How to enforce an attorney fee award

A few months ago my mentee observed me enforce my attorney fee award through a family court contempt proceeding. Expecting me to prove the contempt through my client’s testimony, she was surprised when I testified first and asked my client very few questions when I called him as a witness.

The method attorneys typically use for enforcing fees awards is to call their client to the witness stand and ask their client about the opposing party’s non-payment and the attempts to collect payment. The problem is the client has little or no first-hand knowledge of these collection attempts. Typically, when attorneys are owed fees from an opposing party, the attorney handles collection attempts. Written communications or conversations to collect fees are most often between the attorney and the opposing party. Having the client testify about the attorney’s collection attempts is awkward. The client is likely merely repeating hearsay from the attorney, and probably lacks the detailed knowledge the attorney has. On cross examination the client may get details wrong and damage the case.
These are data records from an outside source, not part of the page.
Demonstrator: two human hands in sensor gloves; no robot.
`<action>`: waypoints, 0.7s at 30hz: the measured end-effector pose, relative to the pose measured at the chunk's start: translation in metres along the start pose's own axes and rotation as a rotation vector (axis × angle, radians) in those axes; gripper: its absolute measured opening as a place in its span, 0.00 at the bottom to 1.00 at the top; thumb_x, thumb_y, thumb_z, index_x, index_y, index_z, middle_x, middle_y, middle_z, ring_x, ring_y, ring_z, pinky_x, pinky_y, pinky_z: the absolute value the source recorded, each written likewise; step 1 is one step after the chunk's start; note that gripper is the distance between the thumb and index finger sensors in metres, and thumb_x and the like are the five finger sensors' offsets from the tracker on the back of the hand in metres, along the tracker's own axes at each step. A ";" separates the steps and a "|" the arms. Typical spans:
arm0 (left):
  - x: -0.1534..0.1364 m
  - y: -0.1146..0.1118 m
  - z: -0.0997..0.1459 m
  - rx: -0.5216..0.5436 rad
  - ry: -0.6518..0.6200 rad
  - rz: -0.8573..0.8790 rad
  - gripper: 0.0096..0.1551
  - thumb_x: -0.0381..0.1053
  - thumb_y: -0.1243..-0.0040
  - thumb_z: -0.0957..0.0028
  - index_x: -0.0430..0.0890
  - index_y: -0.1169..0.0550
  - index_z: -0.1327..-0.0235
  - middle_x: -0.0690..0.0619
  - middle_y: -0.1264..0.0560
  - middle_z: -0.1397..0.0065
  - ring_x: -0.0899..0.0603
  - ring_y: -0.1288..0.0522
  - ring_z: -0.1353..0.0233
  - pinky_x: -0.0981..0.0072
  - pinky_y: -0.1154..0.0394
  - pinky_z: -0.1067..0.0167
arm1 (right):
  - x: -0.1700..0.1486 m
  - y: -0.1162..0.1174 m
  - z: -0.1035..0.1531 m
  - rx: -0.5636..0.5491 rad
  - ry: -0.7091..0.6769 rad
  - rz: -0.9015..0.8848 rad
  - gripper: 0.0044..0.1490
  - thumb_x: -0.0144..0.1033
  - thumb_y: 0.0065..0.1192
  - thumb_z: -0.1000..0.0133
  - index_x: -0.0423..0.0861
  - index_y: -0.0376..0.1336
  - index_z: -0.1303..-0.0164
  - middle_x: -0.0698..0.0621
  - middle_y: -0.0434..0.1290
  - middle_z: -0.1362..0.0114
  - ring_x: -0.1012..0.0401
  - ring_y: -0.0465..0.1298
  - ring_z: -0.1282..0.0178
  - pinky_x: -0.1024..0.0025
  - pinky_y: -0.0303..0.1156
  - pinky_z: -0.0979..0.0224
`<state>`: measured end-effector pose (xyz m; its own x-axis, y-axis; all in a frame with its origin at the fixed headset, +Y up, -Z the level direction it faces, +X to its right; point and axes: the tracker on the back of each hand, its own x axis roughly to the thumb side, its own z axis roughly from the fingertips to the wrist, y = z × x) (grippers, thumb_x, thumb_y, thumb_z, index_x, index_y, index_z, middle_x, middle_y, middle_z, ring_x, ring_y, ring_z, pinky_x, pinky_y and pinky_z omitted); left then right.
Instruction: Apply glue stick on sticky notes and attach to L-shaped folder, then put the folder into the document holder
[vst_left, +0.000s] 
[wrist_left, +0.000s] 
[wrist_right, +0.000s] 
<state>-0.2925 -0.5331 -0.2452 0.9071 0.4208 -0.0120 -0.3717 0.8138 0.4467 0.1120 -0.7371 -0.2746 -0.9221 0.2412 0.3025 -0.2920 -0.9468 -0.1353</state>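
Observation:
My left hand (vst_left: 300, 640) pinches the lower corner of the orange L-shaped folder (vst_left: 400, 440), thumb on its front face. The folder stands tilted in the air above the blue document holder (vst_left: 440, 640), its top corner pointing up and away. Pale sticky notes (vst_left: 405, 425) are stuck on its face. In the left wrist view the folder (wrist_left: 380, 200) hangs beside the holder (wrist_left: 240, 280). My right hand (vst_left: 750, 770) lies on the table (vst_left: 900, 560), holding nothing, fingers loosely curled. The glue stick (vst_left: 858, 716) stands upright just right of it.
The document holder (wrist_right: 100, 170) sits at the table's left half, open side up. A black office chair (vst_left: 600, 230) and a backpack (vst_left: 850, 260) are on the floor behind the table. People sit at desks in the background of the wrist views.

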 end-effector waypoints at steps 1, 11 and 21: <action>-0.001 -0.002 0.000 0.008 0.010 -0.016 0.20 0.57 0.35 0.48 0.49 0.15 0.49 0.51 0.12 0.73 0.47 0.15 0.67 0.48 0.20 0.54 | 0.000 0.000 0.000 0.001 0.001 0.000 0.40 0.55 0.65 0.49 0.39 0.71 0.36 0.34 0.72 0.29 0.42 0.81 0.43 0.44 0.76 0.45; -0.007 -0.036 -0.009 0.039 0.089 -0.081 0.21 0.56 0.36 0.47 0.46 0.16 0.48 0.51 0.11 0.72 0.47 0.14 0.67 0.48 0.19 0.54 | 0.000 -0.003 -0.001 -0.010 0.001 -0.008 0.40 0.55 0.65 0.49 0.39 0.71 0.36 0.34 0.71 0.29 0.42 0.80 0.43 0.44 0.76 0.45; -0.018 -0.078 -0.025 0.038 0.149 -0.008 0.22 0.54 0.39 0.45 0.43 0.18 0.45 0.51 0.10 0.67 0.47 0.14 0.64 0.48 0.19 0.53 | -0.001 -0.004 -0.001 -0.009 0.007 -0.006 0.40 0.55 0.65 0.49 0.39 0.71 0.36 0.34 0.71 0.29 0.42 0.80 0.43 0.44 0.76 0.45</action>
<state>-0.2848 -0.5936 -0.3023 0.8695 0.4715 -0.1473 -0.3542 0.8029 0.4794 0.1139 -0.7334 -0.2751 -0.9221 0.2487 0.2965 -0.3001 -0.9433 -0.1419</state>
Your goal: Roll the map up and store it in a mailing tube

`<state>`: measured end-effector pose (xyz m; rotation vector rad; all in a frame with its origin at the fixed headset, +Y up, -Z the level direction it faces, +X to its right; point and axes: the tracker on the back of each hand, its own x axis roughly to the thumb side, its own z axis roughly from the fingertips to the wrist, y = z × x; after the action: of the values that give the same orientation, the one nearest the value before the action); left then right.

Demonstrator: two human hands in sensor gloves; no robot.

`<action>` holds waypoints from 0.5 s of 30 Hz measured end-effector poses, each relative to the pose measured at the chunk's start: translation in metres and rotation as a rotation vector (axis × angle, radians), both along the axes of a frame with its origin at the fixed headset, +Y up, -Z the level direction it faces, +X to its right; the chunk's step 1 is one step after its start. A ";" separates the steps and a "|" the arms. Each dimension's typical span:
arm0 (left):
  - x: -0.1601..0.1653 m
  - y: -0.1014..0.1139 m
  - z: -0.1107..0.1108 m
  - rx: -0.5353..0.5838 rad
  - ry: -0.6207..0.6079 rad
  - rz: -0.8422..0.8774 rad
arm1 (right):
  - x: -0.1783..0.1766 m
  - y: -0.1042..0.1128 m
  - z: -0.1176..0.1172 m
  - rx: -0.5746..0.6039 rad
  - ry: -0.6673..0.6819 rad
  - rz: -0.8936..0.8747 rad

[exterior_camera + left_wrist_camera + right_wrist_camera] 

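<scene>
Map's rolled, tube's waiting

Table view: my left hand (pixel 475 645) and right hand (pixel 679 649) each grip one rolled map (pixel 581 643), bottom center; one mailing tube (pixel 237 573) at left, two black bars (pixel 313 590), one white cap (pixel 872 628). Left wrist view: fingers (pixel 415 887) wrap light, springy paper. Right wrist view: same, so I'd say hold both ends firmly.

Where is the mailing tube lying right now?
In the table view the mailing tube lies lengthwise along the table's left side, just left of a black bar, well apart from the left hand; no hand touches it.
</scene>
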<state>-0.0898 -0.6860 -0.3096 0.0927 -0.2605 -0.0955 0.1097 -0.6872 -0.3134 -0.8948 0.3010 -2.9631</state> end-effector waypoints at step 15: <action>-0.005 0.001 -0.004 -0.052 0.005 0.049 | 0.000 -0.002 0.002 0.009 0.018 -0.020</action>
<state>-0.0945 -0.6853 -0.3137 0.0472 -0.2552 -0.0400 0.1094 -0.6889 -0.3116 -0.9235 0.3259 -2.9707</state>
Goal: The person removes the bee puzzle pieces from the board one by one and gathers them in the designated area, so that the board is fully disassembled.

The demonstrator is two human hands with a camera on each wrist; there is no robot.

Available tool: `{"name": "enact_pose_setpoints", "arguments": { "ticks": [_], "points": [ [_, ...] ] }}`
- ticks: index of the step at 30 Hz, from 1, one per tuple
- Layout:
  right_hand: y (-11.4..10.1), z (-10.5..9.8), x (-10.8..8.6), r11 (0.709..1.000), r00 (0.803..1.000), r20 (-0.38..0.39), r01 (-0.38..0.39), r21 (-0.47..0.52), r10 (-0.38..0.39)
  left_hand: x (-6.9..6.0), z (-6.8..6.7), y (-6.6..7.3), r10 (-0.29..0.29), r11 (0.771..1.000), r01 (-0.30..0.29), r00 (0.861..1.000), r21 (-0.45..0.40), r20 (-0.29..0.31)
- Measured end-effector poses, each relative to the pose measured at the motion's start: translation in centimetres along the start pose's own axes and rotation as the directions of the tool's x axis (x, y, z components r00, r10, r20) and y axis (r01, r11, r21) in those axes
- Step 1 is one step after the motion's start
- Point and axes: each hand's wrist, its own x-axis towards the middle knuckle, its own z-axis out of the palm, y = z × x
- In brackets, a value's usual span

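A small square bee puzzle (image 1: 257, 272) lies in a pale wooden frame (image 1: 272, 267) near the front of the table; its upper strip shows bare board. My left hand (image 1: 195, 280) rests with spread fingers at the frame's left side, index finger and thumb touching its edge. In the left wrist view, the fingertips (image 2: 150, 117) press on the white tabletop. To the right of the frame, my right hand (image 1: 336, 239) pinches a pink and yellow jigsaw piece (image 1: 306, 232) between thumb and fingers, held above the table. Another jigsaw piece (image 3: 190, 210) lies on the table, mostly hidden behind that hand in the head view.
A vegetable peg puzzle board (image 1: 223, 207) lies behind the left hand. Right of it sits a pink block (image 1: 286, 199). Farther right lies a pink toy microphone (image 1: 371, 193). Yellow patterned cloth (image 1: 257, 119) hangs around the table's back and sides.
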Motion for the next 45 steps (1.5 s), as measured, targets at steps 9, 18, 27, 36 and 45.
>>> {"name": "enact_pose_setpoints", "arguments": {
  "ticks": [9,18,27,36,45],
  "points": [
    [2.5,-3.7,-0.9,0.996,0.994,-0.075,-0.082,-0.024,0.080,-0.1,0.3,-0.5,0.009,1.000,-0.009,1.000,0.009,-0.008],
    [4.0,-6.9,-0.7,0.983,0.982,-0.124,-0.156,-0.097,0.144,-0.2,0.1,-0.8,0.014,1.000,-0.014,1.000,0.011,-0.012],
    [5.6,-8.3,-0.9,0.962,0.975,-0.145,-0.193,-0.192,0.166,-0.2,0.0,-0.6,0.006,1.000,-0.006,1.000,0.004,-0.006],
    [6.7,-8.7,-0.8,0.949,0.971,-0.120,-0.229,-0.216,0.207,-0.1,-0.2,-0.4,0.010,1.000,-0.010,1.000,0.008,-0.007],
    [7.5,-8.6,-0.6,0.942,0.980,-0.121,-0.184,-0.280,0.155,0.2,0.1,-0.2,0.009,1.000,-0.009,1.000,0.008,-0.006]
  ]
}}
Thus, I typically handle most of the testimony at such fee enforcement proceedings. South Carolina’s Rule 3.7 of the Rules of Professional Conduct specifically authorizes attorneys to be witnesses when, “the testimony relates to the nature and value of legal services rendered in the case.” Under this rule I have always been able to testify regarding my attempts to collect fees on my client’s behalf.

If available, I try to have my client appear at such contempt proceedings to testify that he or she would owe me fees if the other side does not pay what is ordered (or that he or she would receive a refund if the other side paid as ordered). I do this because Calhoun v. Calhoun, 339 S.C. 96, 100, 529 S.E.2d 14, 17 (2000), held a pro se litigant could not recover attorney’s fees because “a pro se litigant, whether an attorney or layperson, does not become liable for or subject to fees charged by an attorney.” The family courts have interpreted this to mean an attorney cannot seek his or her own fees on collection efforts if those fees are solely for that attorney’s benefit.

The few times I have proceeded with an attorney fee collection rule without my client’s consent (because the other side owed me fees for work that my client had not paid me for but did not want me collecting either) the court has denied my fee requests for the collection effort. Thus, it is useful to have the client confirm the desire to collect fees. However no other testimony from the client is really needed. Further, if the client is unavailable that testimony is unnecessary so long as the attorney can truthfully testify that the client supports the collection effort.

Having one’s client testify about fee collection efforts when one can do so oneself is inefficient and awkward. It’s easier for the attorney to take the stand.